Since the seventeenth century, Americans have longed for an updated edition of the King James Version. In the years following its publication in 1611, the English language had continued to morph and evolve, yet the text of the KJV had not. In An American Bible, Paul C. Gutjahr explores the many attempts to create a linguistically updated edition of the Bible. In fact, Gutjahr notes that it would take “over a decade to complete” the revised work (Gutjahr 110). “The sixty-seven British scholars who were involved in the revision worked together with a thirty-four member American revision committee” Gutjahr counts, “headed by the German Reformed scholar and devoted ec-umenist Philip Schaff.” The transatlantic involvement in the English Revised Version illustrates a hunger for a more intimate and understandable Gospel than the common King James Version. This tradition continues to the twenty-first century, as Barnes and Noble and independent Christian bookstores alike sell Bible translations like The Message: the Bible in Contemporary Language, a text composed by one author that focuses on idiomatic paraphrase, rather than literal translation (The Message). From colonial America to the antebellum years, Americans craved a better glimpse of their God.
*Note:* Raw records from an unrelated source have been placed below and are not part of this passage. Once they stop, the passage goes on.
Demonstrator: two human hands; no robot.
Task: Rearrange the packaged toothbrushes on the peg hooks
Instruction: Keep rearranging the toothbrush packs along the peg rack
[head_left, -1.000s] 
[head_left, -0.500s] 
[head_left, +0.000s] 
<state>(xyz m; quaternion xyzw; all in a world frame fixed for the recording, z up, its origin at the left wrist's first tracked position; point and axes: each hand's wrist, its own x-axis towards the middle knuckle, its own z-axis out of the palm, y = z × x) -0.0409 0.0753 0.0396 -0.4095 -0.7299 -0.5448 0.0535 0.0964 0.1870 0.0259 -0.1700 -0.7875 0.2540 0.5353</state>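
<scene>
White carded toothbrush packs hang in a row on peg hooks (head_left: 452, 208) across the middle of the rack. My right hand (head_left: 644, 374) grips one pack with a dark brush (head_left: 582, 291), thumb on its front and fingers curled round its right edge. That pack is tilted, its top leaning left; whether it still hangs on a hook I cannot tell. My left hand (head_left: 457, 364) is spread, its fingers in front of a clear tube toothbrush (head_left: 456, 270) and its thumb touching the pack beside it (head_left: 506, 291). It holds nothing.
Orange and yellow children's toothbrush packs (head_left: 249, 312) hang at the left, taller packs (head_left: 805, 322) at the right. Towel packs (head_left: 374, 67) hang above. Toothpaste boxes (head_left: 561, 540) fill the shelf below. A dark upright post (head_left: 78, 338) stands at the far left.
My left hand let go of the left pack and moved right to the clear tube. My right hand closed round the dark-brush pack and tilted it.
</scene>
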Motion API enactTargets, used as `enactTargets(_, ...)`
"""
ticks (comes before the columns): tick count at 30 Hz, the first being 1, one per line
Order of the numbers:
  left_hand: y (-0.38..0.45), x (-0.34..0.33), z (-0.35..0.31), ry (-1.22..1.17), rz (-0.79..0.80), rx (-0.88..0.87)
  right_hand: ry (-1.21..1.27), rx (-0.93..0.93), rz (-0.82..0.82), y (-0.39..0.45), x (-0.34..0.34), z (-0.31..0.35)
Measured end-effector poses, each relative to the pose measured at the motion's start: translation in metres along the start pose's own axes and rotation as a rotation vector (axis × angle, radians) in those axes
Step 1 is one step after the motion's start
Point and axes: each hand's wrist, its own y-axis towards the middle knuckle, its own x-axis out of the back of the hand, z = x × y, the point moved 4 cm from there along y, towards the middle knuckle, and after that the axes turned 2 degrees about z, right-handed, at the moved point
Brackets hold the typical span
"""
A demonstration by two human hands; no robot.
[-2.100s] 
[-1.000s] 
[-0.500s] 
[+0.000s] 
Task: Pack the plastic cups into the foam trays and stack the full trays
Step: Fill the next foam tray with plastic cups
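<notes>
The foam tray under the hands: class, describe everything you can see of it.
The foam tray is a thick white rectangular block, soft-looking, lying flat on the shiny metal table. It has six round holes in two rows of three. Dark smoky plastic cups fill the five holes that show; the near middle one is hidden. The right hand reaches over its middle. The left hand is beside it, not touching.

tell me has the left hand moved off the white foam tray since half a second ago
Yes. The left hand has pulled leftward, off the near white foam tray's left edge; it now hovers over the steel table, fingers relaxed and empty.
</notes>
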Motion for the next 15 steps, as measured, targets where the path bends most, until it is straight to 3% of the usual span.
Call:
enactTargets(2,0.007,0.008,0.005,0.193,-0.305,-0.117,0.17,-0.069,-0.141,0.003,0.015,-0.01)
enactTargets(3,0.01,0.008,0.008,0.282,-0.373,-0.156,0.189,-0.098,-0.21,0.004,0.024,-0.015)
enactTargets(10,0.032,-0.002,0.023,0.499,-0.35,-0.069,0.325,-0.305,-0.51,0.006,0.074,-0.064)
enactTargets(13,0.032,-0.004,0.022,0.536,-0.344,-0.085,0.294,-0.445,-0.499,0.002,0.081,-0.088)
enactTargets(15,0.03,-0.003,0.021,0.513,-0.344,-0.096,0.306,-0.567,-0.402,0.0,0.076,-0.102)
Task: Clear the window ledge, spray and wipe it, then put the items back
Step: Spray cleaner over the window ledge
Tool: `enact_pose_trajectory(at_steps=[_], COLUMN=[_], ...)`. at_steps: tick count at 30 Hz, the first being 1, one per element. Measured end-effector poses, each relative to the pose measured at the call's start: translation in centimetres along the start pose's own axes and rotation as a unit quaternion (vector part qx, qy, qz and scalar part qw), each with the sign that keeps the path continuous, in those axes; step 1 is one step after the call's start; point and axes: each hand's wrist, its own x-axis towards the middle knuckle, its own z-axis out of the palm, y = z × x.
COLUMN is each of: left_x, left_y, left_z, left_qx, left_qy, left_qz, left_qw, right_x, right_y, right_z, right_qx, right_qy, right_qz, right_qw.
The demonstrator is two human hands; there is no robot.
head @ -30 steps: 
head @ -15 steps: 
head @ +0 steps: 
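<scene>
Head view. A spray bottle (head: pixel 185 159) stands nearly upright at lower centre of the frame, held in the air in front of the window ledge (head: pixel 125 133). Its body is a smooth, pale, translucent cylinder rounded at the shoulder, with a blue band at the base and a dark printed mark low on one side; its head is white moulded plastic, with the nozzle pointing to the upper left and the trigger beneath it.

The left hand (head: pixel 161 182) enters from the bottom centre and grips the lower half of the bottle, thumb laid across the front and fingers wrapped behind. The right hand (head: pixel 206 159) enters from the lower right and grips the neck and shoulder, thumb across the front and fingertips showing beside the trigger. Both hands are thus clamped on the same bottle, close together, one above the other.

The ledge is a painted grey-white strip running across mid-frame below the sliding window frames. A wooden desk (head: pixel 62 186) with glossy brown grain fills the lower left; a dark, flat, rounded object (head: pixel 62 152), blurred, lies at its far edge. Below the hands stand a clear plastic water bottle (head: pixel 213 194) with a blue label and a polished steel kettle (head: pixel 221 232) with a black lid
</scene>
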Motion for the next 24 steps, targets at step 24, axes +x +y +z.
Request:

But despite this hunger, American Christians were quick to dismiss Bible translations that were considered inaccurate or not “true” enough. This explains why nearly one hundred specialists worked for over ten years to create the ERV. Gutjahr argues that the significance of the ERV was that it “offered American Protestants a serious choice for the first time about which core text would inhabit their bibles” (110). Much like the Puritans choose between the Geneva Bible and the King James Version for their personal readings, American Protestants choose the older, more familiar “virgin” King James Version. Yet due to the initial fascination with the ERV, the version was not a complete loss; it created the opportunity for publishers to consider more translations, which had not been welcomed before.
One common production of the ERV was in concordance with the King James Version, especially after the growing popularity of family Bibles due to The National Publishing Company’s efforts in the 1870’s (Gutjahr). These Bibles contained not only the scriptures, but also extensive notes and supplemental materials like Bible dictionaries, Cities of the Bible, and family genealogy, imitating “biblical encyclopedias” (Gutjahr).
The Cunningham family Bible was printed in Kansas City in 1885, making one of the first rounds of publications with the complete ERV, and one of the few paralleled to the KJV. The antique stands as a culture reference to an influential time period in Protestant culture. The Cunningham Family Bible would have sold for about $15 U.S. dollars in 1885, or $383.11 today (Gutjahr)(Inflation). Not a terribly expensive investment, family Bibles were an opportunity for the rising lower class to insert themselves into a higher culture that involved literacy, further learning and education. Proverbs from the KJV were frequently quoted, and could give the family a cultural edge. Most importantly, the family genealogy pages promised a remembrance of themselves, a class of common people, traditionally considered historically insignificant.
In addition to promoting literacy and elegance, the family Bible gave importance to the lives of the owners. Thomas and Margaret Cunningham’s history are described in detail on the Memoranda page. The marketing strategy of family Bibles was that they were a treasure to be passed down to future generations. In writing one’s life story within it, each family member became immortalized, to be remembered long after their children and grandchildren perished. A strong mourning culture emerged in nineteeth-century America during the Civil War Era and expanded with the influence of mourning culture in Victorian England. Americans became interested in death and morning, which also encouraged remembrances. Just as the ERV temporarily quenched Christians’ thirst for a more palpable and American vernacular scripture, the geneoligically driven family Bible responded to the hope of mortals to be memorialized.